Following the structure of the certification program, I will utilize Google’s data analysis process known as APPASA (Ask, Prepare, Process, Analyze, Share, and Act) in order to methodically work through the case study and provide data-driven recommendations that answer the business task. Each step in the process is detailed below.

Ask

First I need to identify the stakeholders for this project. The stakeholders include the project manager, who will coordinate the team and help me resolve any minor issues throughout my analysis. They also include Cyclistic company executives, who will have the final say on any recommendations I come up with. I must make sure that these recommendations are backed up with compelling data insights and professional data visualizations. Now that I understand the stakeholders for the project I will interpret their desired outcomes for this project by establishing a business task that I will refer to often throughout the project.

Business Task:
“Recommend digital marketing strategies aimed at converting casual Cyclistic riders into annual members, and to understand how member and casual riders use Cyclistic bikes differently.”

I will look to provide 3 to 6 KPI’s (key performance indicators) that will help to answer the business task for stakeholders.

Prepare

The data is provided through this link https://divvy-tripdata.s3.amazonaws.com/index.html, under this license https://www.divvybikes.com/data-license-agreement. I felt that analyzing a full 12 months of data (I picked data from 2021) would give me a large sample size in order to reinforce my insights. I downloaded the data from January 2021 to December 2021, 12 Excel files in total, totaling close to 5.6 million records of collected data. I saved them in a separate new folder named “Raw Data” to keep the original dataset as a backup in case anything should happen while working with the data throughout the analysis.

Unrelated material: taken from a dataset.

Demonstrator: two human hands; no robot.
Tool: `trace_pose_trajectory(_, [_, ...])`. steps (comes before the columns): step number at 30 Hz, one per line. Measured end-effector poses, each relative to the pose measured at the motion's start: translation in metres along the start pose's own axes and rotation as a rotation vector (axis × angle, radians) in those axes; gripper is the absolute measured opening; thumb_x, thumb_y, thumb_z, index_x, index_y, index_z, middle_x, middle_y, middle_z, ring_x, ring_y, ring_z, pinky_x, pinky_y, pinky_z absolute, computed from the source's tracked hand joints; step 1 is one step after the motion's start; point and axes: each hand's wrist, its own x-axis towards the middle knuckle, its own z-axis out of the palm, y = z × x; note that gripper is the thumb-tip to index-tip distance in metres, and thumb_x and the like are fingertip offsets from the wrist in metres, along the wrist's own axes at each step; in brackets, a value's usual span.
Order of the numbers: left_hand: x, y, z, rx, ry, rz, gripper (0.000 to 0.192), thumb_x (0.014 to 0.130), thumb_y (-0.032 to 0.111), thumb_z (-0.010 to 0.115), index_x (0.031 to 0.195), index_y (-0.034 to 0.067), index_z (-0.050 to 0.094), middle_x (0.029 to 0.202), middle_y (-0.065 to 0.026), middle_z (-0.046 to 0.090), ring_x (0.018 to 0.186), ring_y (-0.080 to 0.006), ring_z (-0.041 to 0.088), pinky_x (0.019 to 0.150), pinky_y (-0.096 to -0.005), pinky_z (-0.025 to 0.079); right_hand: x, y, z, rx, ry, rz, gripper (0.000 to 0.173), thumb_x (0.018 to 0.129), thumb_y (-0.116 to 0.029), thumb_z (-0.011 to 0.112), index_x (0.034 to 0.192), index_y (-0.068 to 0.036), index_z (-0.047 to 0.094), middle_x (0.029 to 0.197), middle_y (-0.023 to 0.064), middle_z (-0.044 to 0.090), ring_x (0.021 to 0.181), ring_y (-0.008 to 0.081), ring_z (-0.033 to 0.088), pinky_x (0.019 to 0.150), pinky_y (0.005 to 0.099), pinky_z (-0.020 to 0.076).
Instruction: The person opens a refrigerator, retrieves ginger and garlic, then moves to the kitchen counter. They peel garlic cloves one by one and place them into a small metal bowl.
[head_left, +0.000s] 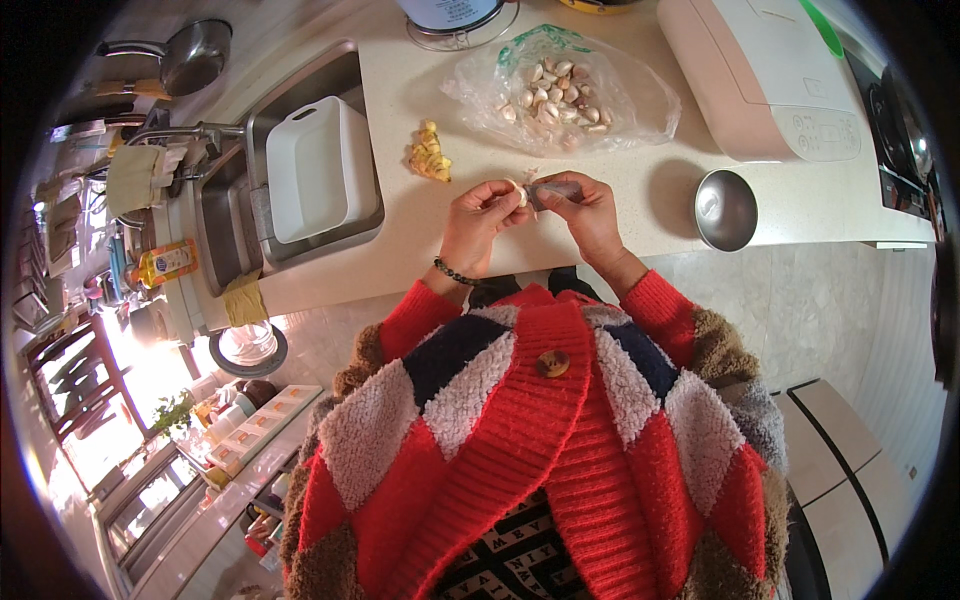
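Note:
Between the fingertips of my left hand (484, 214) is a pale garlic clove (520, 195). My right hand (589, 214) grips a small grey blade-like tool (556, 193), its end touching the clove; what kind of tool it is I cannot tell. Bits of garlic skin (531, 175) lie on the counter just beyond my fingers. A clear plastic bag (645, 112) lies spread out past my hands, with several garlic cloves (555, 94) in it. A piece of ginger root (430, 154) rests to the left of the bag. At the right, a metal bowl (726, 210) stands near the counter's front edge.
A white plastic basin (311, 176) sits in the steel sink (367, 202) at the left, beside the faucet (187, 131). A white countertop appliance (757, 82) stands at the back right. A round container on a wire rack (461, 41) is at the top. A yellow cloth (245, 298) hangs over the counter edge.

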Motion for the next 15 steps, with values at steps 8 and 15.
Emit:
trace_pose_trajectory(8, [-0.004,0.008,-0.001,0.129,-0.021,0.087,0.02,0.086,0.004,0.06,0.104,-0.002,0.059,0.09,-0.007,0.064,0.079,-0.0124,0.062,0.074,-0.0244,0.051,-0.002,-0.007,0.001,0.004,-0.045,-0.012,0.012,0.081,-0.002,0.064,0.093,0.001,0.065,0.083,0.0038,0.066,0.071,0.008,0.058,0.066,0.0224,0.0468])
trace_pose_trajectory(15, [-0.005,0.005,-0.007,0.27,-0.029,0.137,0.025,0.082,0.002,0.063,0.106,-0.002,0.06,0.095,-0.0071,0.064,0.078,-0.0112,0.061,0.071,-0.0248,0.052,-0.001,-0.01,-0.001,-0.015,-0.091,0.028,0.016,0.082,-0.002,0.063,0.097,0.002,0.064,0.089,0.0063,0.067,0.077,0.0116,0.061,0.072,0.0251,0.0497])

I’m working on a PC with Microsoft Excel 2013 installed, I plan to use it to clean all 12 files, and then import them into SQL Big Query in CSV format. Then I will write a query to combine all 12 files into one considering it will be too large to handle as a regular spreadsheet in Excel. Once combined, I will export it from the Big Query database into RStudio, where R can handle the volume of my analysis and build basic visuals. I will add more visuals using Tableau. And finally, I will create this final documentation using RMarkdown, where I will present my recommendations that address the business task. But first, in order to combine all files into one all of the spreadsheets must be cleaned, have identical column names and matching data types.

Process

I followed the data cleaning checklist below to clean all 12 spreadsheets.

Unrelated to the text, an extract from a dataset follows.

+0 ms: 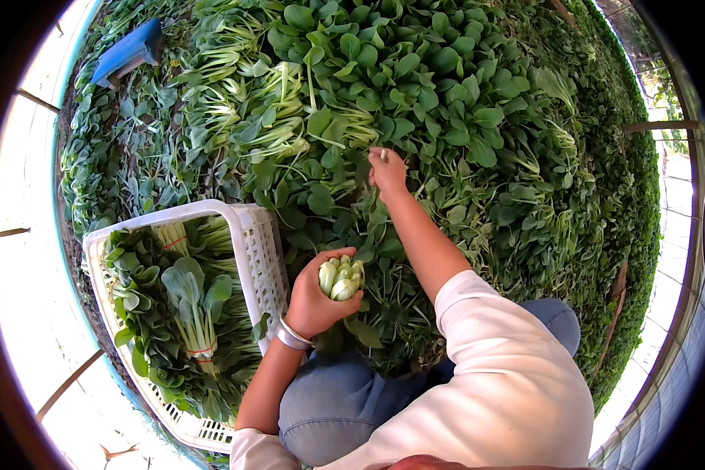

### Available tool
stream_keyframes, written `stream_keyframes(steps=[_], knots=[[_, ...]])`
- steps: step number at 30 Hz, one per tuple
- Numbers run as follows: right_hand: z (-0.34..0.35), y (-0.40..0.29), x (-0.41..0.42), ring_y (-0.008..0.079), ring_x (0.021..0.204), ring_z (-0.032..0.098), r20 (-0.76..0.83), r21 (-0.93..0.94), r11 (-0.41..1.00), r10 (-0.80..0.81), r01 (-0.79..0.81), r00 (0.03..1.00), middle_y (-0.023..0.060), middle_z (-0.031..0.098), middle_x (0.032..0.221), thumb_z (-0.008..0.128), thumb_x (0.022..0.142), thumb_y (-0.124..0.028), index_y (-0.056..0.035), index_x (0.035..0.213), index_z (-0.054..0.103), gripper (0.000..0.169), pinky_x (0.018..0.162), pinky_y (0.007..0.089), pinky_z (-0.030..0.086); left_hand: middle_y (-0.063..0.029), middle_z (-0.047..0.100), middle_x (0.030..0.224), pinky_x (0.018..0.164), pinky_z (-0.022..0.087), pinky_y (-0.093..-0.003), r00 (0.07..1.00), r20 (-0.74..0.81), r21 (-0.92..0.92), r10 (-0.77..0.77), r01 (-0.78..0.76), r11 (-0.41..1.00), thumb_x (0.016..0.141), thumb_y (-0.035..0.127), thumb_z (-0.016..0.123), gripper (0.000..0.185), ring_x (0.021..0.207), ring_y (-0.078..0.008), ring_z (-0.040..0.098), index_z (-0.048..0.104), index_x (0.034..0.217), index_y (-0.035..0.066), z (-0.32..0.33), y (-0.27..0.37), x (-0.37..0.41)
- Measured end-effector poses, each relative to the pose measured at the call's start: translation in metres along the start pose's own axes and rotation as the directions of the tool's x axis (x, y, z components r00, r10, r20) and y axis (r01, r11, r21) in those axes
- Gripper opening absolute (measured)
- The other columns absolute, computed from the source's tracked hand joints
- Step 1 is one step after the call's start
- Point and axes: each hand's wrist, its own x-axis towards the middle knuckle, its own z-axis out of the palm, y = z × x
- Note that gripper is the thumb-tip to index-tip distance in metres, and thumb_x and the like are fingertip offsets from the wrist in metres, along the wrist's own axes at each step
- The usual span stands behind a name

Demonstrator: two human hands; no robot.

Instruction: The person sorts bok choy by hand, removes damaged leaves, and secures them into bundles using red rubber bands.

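My left hand (320, 296) is wrapped around a bunch of leafy green stalks (342, 278), their pale cut ends facing up toward me. A silver bracelet (292, 336) circles that wrist. Farther out, my right hand (389, 171) has its fingers curled around a small pale stem end (383, 155); the rest of what it grips is hidden. Just beyond it lie loose cut greens (355, 128) with whitish stems. To the left of my left hand stands a white plastic crate (261, 247) holding several bunches of greens (197, 317), some tied with red bands.
Dense upright leafy plants (411, 76) grow ahead. Rows of cut greens (229, 106) lie to their left, near a blue stool-like object (128, 53). Trimmed leaves and stems (458, 217) litter the ground at right. My knee in blue jeans (329, 405) is close to the crate.
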Motion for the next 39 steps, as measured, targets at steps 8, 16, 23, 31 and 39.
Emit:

Data Cleaning Checklist: I checked for duplicate data, null data, misspelled words, incorrectly typed numbers, extra spaces and characters, mismatched data types, ‘messy’ strings or date formats, misleading column labels, and truncated data using Excel.
1. Removed irrelevant data by deleting middle columns.

2. Removed duplicate data with the Remove Duplicates feature in Excel.

3. Checked for null data by creating a formula using the COUNTBLANK function, run for each column A-E and reported in column F.

4. Checked for misspelled words and messy strings using column filtering for any incorrect string spellings. I discovered a few IDs in the “ride_id” column that were of a different format than normal. For instance, in this image the ride ID is the normal 16 digit ID with numbers and letters.

This next image shows the filtered IDs that have the format of a very large number used for its ID.

In this case, I would consult with the project manager on if these IDs are formatted correctly, and whether I can use the rows they represent in my analysis or not. For the purposes of this case study, so long as these IDs are unique, I will leave them in.

5. Checked for incorrectly typed numbers using column filtering for any records not matching the MM/DD/YYYY format for dates.

I found several dates that had the wrong month (March dates were found in February data). I plan to join all 12 datasets into one table using SQL later, where the different months will be grouped together in any case, so for now I will leave them. For time stamps, I split them away from the date-time values using the INT function, shown here,

then used an IF-AND statement with a LEN condition to check that each time stamp fell into the correct time formats of hh:mm and h:mm (military time). I filtered column J to check for any records that reported the “WRONG” result.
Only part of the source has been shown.